Francine ran her tongue over her lips. I made a quick exit, almost running by the time I went through the door. The doc yelled out, saying I should go get checked out by my regular doctor. I spun out of the lot, spitting gravel chunks at the sign with the little dog and cat in doctor outfits.
I pushed the speedometer on the truck as far as it would go, keeping one eye on the temp gauge. I popped the pills out of the pack and downed them. I trusted horny Francine that they were actually for pain, and not flea and heartworm – or fuck, some sort of pet viagra. The road ahead shimmered, in the distance a pair of buildings looked like splotches of overripe fruit against a sky the exact shade of the empty ice cube holders in my fridge back home. It was a weird thing to remember. I hardly remember what my place looked like. As I whipped by them, I spied a thin man on scaffolding, slapping orange paint with a huge brush. I could see the droplets splash and hang in the air before settling on the weathered surface. I shouldn't have been able to see that.
I urged the pedal down farther – having no idea where I was going, if I'd find the sedan again, or what I'd do if I found it. I flipped the switch on my radio, filling the cab with harsh guitar rock and some guy screaming. I turned it up and pushed the speed over 85. The temp gauge jerked. The pounding in my head softened to brushes on the edge of a snare. Shush-shush.
I passed a green Pontiac, driven by a redneck with a buzz cut and a tattoo of the queen on his neck. As fast I was going, certain images moved in slow perfect clarity – like some Einstein relativity problem. I perceived moving objects as if they were standing still. But the large granary in the distance appeared to be moving away from me. I squeezed my eyes shut for a second, and tried to refocus. When I opened them again there it was, the black sedan, it popped out of nowhere, less than a quarter mile ahead. There were no access roads that I could see – it was like it dropped out of the sky. Somehow, I knew I'd come across it. Just like last time. And probably some other times that I couldn't remember.
I pulled in close behind, following the s-curve of the road, and tried to peer into the back window. The sheen on the glass reflected back light, not like a mirrored surface, but fragmented like cheap Mactac for bathroom windows.
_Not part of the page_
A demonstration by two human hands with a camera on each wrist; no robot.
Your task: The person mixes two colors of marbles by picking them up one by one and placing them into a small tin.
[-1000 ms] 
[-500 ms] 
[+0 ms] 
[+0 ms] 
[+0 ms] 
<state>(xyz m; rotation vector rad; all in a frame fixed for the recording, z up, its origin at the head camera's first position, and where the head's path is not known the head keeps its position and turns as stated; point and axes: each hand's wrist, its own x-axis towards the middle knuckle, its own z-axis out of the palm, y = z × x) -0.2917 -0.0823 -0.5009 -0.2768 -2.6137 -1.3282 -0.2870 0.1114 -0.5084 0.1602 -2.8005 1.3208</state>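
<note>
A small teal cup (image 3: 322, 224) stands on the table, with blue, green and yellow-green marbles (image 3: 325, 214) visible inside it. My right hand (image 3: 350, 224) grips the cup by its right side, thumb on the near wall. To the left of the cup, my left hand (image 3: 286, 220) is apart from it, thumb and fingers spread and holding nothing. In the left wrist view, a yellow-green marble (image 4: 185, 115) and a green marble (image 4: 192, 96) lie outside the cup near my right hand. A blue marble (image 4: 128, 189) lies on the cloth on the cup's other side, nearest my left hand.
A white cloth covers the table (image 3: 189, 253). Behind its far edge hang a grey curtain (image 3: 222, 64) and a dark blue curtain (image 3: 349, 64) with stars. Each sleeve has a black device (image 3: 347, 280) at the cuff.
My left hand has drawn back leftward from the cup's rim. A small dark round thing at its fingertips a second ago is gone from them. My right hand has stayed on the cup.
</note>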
The granary pulled in front of me after the curve, or that's what it looked like. Spireton. A handmade sign was drilled into the post underneath the town name – Corn and Bacon Festival, Aug. 3-5. The sedan pulled into the lot of the Spireton Hotel. I followed.
I watched the back door open and a white leg appear. I started to wonder if that vet had give me some sort of sedative, or even a hallucinogenic. Movement played tricks on my eyes. Trails of colour swept behind her legs as she approached the truck. I rolled down the window.
"Come on in. You look like you need a drink."
The sedan idled. I cranked my neck and tried to see inside.
"Just the two of us," she said and winked.
I saw every lash move on her white face.